• **Exercise details**
Go through the records, and copy each line in which the string "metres" is present.

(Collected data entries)
- Opening Delimiter -

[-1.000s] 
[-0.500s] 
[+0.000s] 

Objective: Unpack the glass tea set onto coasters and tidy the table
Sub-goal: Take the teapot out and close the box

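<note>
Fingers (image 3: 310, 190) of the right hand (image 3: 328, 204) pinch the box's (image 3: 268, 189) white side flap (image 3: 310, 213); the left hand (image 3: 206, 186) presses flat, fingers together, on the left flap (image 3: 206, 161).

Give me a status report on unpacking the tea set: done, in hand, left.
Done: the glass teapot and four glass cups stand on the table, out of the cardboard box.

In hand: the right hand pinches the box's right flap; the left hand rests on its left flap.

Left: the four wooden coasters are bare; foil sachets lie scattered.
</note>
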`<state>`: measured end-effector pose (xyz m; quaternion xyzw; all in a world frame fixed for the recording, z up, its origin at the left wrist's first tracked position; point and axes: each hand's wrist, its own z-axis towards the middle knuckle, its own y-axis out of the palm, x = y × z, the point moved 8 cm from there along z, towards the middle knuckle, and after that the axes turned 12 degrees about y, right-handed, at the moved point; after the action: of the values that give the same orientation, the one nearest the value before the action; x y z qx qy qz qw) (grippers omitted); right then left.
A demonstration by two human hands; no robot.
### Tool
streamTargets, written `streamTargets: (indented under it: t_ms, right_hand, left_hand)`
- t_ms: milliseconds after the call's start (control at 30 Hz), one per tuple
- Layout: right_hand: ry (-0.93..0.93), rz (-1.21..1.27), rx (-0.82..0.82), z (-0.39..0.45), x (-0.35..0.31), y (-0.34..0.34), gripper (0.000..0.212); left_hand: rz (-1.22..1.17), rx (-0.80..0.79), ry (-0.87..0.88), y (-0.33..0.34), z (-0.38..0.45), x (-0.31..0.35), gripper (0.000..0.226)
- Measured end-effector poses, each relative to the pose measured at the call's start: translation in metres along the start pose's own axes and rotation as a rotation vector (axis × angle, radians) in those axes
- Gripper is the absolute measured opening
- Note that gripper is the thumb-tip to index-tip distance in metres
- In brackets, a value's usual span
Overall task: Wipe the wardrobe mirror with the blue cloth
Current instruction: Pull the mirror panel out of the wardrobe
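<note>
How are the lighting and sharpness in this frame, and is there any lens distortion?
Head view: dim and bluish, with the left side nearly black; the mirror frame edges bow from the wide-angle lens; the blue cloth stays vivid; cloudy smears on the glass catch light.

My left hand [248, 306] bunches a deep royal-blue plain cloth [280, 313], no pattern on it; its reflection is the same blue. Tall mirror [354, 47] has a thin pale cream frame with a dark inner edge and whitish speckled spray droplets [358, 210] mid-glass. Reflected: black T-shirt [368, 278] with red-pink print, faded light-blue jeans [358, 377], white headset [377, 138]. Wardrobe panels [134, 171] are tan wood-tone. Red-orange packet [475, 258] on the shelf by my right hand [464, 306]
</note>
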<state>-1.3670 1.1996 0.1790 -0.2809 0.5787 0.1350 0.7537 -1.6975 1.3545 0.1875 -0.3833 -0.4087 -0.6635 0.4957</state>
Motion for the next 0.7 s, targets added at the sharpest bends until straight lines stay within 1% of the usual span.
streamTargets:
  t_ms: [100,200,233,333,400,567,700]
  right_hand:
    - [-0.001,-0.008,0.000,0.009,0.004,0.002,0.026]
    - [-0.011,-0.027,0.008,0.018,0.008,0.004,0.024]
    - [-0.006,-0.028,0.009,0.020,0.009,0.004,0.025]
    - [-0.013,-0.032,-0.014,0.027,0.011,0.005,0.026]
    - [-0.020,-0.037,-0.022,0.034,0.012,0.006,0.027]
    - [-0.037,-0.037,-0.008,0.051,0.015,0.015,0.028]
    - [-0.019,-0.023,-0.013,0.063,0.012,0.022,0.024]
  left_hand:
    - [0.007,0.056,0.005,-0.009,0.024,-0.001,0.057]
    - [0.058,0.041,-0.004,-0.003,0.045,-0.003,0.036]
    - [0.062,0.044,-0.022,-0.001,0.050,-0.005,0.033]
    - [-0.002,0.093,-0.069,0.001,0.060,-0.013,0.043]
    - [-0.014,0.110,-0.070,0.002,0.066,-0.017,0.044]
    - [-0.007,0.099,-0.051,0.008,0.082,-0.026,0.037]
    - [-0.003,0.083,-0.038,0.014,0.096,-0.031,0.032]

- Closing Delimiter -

• **Response**
- Measured end-effector poses, each relative to the pose measured at the call's start: translation in metres along the start pose's own axes and rotation as a rotation vector (axis × angle, radians) in those axes
- Note that gripper is the thumb-tip to index-tip distance in metres

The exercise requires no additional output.